Antone came from the Amuny family of Port Arthur, a family that owned a liquor store and other businesses in the area.  Clifford grew up listening to the blues and rock on local station KOLE-AM and dreamed of one day becoming a musician himself.  “That didn’t happen,” he snorted. 

Antone’s in 1980 was in the northern reaches of Austin, in a suburban strip center. There were posters on the wall and foam fire retardant sprayed onto the ceiling.  The funk factor in this joint was about a minus-5.  But people came in, streamed in, and the band picked up their instruments.

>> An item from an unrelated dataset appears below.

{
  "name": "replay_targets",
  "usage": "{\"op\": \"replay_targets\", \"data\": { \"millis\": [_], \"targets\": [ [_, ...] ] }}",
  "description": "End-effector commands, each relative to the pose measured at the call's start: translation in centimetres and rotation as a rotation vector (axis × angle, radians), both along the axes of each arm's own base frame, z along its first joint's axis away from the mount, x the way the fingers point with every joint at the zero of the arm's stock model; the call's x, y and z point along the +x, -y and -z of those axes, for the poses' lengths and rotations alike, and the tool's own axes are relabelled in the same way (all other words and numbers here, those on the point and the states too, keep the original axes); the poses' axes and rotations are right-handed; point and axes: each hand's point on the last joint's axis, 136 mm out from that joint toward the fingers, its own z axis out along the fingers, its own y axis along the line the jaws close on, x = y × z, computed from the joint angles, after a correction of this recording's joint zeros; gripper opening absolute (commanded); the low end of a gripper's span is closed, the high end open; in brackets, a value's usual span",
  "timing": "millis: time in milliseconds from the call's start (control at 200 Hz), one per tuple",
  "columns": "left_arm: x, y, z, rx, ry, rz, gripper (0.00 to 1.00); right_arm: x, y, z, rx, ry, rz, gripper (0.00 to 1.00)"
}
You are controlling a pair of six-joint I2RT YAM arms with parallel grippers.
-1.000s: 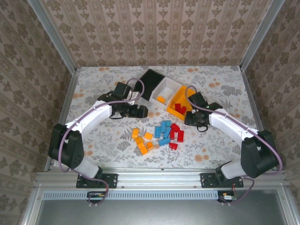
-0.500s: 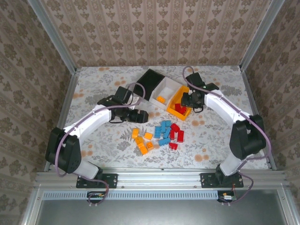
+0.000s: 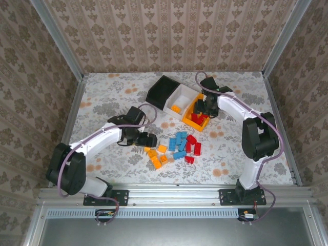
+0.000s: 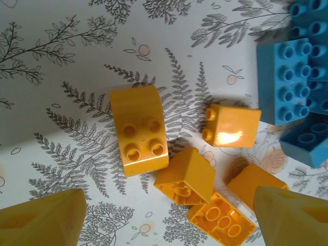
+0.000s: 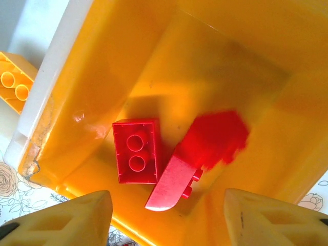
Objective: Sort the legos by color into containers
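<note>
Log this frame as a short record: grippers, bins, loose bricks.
left gripper: open, over loose orange bricks
right gripper: open, above orange-yellow bin
orange-yellow bin: red bricks inside
white bin: one orange brick
black bin: no brick seen
table: loose blue bricks, loose red bricks

Legos (image 3: 178,141) (loose) lie before containers (image 3: 187,97).
</note>
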Motion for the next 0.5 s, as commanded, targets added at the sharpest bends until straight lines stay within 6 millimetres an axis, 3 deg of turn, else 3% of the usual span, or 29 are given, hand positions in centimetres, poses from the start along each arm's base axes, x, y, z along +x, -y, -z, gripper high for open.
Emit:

The house band at the time was the Fabulous Thunderbirds – Jimmie Vaughan, Kim Wilson, Keith Ferguson and Mike Buck.  The bluesiest bunch of white cats you have ever seen.  They were road-managed by our good buddy Billy Cross (also from Port Arthur) and they had some attitude.  Kim Wilson, the lead singer and harmonica player, would jive you and if you didn’t laugh, well, too damn bad.  A few years later he read one of my writeups on the group and gave me some shit about saying he played the “harp.”  “Who do you think I am,” he needled, “Harpo Marx?”

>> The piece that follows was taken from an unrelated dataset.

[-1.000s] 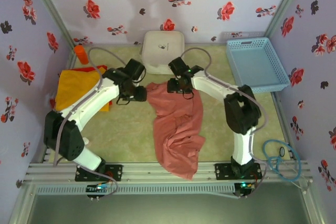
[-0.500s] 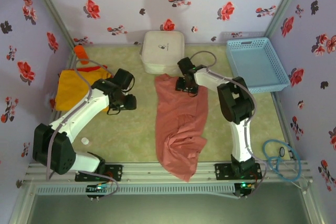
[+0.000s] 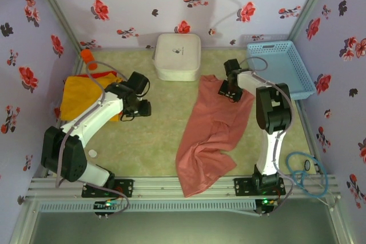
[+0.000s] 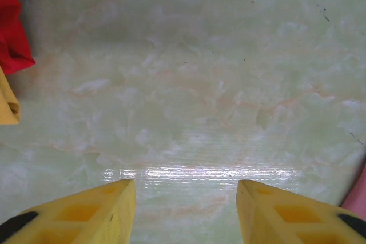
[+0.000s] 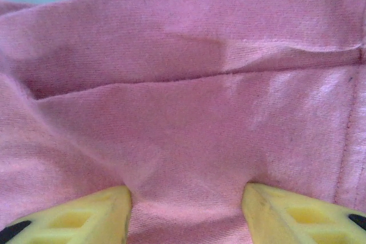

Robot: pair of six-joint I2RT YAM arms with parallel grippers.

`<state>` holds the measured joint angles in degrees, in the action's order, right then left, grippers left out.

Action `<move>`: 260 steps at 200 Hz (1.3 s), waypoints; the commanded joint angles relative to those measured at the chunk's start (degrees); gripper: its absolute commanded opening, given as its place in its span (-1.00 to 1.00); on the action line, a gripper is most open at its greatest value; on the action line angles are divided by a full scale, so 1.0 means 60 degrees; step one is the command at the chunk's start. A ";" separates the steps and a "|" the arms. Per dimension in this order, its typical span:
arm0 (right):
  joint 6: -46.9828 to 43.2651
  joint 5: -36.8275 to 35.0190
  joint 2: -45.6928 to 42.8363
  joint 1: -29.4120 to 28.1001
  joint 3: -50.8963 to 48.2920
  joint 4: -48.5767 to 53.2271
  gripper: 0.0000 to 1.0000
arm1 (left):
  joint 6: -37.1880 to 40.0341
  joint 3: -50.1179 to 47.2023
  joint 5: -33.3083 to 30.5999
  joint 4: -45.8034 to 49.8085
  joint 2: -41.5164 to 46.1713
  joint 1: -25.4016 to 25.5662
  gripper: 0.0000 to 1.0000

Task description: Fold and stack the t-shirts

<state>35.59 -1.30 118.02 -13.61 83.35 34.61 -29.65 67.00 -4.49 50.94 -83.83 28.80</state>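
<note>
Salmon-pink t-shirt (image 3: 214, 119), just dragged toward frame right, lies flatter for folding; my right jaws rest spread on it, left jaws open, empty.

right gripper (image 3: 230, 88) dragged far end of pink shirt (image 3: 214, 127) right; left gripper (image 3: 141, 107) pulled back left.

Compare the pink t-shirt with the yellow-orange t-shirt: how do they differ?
The pink t-shirt lies stretched out, wrinkled; the yellow-orange t-shirt sits bunched at the left. The right hand touches the pink t-shirt; the left hand is apart from the yellow-orange t-shirt. Both lie on the table.
</note>
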 commanded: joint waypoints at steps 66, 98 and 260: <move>-0.0162 -0.0065 0.2646 0.0731 0.4082 0.2196 0.13 | -0.0079 -0.0137 -0.0070 0.0050 0.0385 -0.0068 -0.02; -0.0196 0.0130 0.3433 0.0869 0.5652 0.2678 0.13 | -0.0083 -0.0101 -0.0058 0.0065 0.0336 -0.0068 -0.02; -0.1230 0.1756 0.6115 -0.0581 0.9966 0.2576 0.18 | 0.0006 -0.0280 -0.0062 0.0080 0.0335 -0.0068 -0.04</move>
<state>28.86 6.92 151.63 -15.70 141.16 48.90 -29.65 66.26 -4.49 51.00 -82.96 28.80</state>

But they could lay down some blues – and Art was snapping away.  He shot one of the best photos of any guitarist I’ve ever seen, the shot of Jimmie Vaughan, his bare toes sticking out of a cast, playing the guitar behind his head.  Of course we couldn’t run the picture in a family newspaper (check the sticker on the back of his guitar) but for me it will always be a classic.

Clifford Antone died in 2006, a victim of the excesses he embraced throughout his life.  But he left a giant shadow in Austin and the world – he helped begin the career of the T-Birds and Stevie Ray Vaughan, among many others, and the club that bore his name is still rockin’ and jumpin’ every night in Austin (now in a much hipper location).  Art’s photos of Clifford may be lost in the files of a small Southeast Texas newspaper, but that shot of Jimmie Vaughan is the keeper – a look back at a golden age of Texas music and a moment that lit the fuse on a music that was about to be heard around the world.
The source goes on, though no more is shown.